L'assenza delle forme della guerra aperta non indica il fine del conflitto ma, a partire dalla strategia dell'Esercito federale, questo si manifesta come una guerra contrainsurgente. Come parte del conflitto, il governo e l'esercito continuano ad agire con la logica militare ed autoritaria dello Stato che dispiega la sua forza in maniera sproporzionata: esistono 91 accampamenti militari solo nella zona di conflitto, area in cui l'esercito garantisce il controllo territoriale, amministra e canalizza la violenza e, secondo la congiuntura, può ricorrere di nuovo ad una fase di paramilitarizzazione. Mentre non ammette il carattere strutturale del conflitto, la dimensione nazionale e profonda delle sue cause, la capacità referenziale dell'EZLN per diversi settori della società messicana ed in particolare per i popoli indigeni, il governo ha optato per uno schema di sminuzione e di logoramento, cercando di imporre soluzioni a partire dalle sue diverse strutture di potere e dall'uso della forza.

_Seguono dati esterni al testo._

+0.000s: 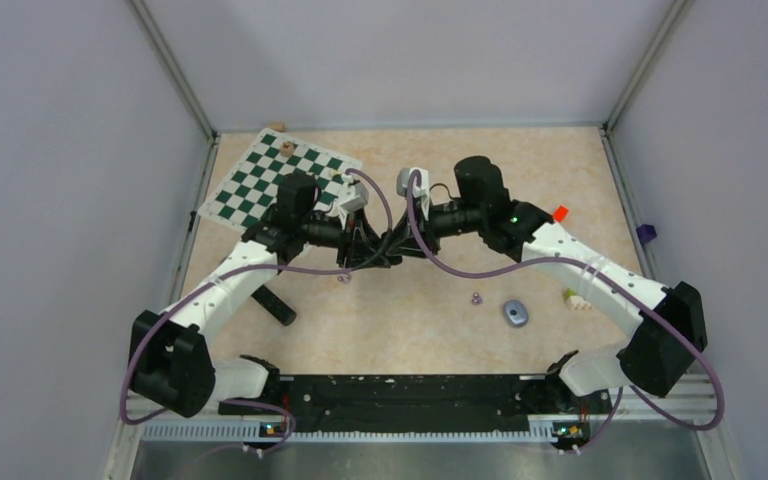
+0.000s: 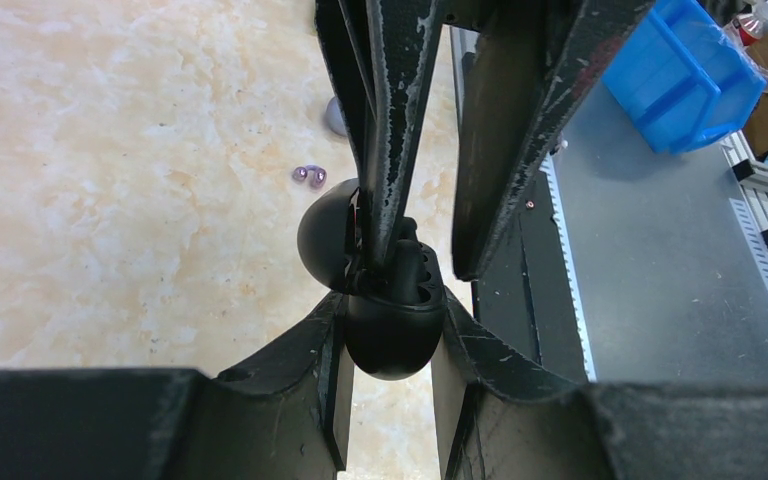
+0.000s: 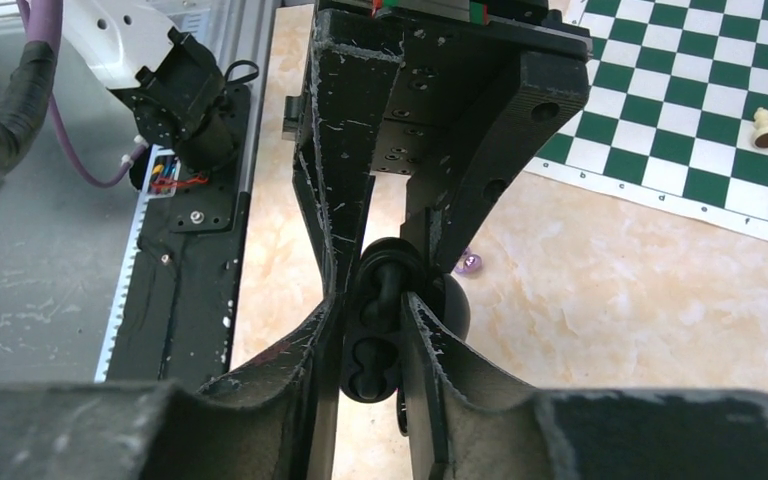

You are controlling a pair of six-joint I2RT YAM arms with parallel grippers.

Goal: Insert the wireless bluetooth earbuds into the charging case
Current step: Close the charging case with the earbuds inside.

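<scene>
1. The left gripper (image 2: 392,315) and the right gripper (image 3: 370,305) are seen tip to tip above the middle of the table (image 1: 560,160), just right of the chessboard (image 1: 250,190).
2. The black charging case (image 2: 395,345) is clamped between the left gripper's nearly closed fingers (image 2: 320,380). Its lid (image 2: 322,240) is swung open toward the far side.
3. The same case is pinched by the right gripper, whose jaws are drawn in narrow. One finger is set between lid and body, the other against the body's outer wall.
4. A pale purple earbud (image 1: 476,297) is found on the table, right of and nearer than the grippers and apart from both. The grey oval case (image 1: 515,313) lies just beyond it to the right. Whether one bud or two lie there cannot be told at this size.
5. A second purple earbud (image 1: 343,279) is seen on the table just near of the left gripper, beside the purple cable (image 1: 290,268), and is touched by neither hand.
</scene>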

La rapida virata strategica dell'EZLN verso la ponderazione della lotta politica ed ideologica dentro e fuori gli ambiti politici istituzionali, mantenendo una resistenza armata senza scontri cruenti nei territori sotto la sua influenza, così come il rafforzamento della sua capacità di comunicazione contro le fonti di legittimità dello Stato, stabiliscono una contesa non solo in termini di cause e progetti, ma modi di confronto e vie di soluzione.

È in questo contesto, in un anno pre-elettorale, che si inserisce l'attuale conflitto tra Pablo Salazar e diversi attori sociali del Chiapas, cosa che potrebbe essere il brodo di coltura di una nuova provocazione dello Stato a scopo destabilizzante.